Jakob’s Colours by Lindsay Hawdon


I can’t thank enough Kerry Hood at Hodder, Bookbridgr and Lindsay Hawdon for providing a review copy of this wonderful, wonderful book.

I can hardly bring myself to produce a blog post about ‘Jakob’s Colours’ by Lindsay Hawdon as I feel anything I write will only besmirch the memory of having read it. None of my words can conjure up the emotional experience of reading this book.

The narrative concerns 8 year old Jakob’s fight for survival and is based around the Second World War treatment of Roma people. It spans back into the past to give the reader a full understanding of Jakob’s heritage through the childhood lives of his parents, Lor and Yavy. We see that ‘We live in a time of angels and devils, but not a single one of us is either’ as Hawdon explores great cruelty and great kindness in her writing.

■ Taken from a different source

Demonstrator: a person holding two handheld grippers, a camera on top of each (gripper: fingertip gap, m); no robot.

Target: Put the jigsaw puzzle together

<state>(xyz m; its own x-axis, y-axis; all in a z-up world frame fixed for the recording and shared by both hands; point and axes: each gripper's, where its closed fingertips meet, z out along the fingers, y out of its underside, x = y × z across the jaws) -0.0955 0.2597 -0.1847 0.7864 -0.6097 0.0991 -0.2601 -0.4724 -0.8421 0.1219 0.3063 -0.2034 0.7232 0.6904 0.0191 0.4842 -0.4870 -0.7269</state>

Meticulously researched, I found this novel highly effective and deeply affecting. Not a single syllable seemed out of place as the beauty of colour and description drew me in to the story. I could feel, for example, the tenderness of Lor’s caress of Jakob’s face, and the sense of loss running throughout was almost too much to bear. The writing is sophisticated and totally convincing. The prose is beautiful on many levels, from the visual imagery of colours, through Lor and Jakob’s allegorical story telling to the exploration of humanity. Reading ‘Jakob’s Colours’ has made me look at the colours of life with a renewed perspective.

‘Jakob’s Colours’ is by far the most emotional and incredible book I’ve read this year and, truthfully, it may be the best book I’ve ever read. I cannot praise it highly enough.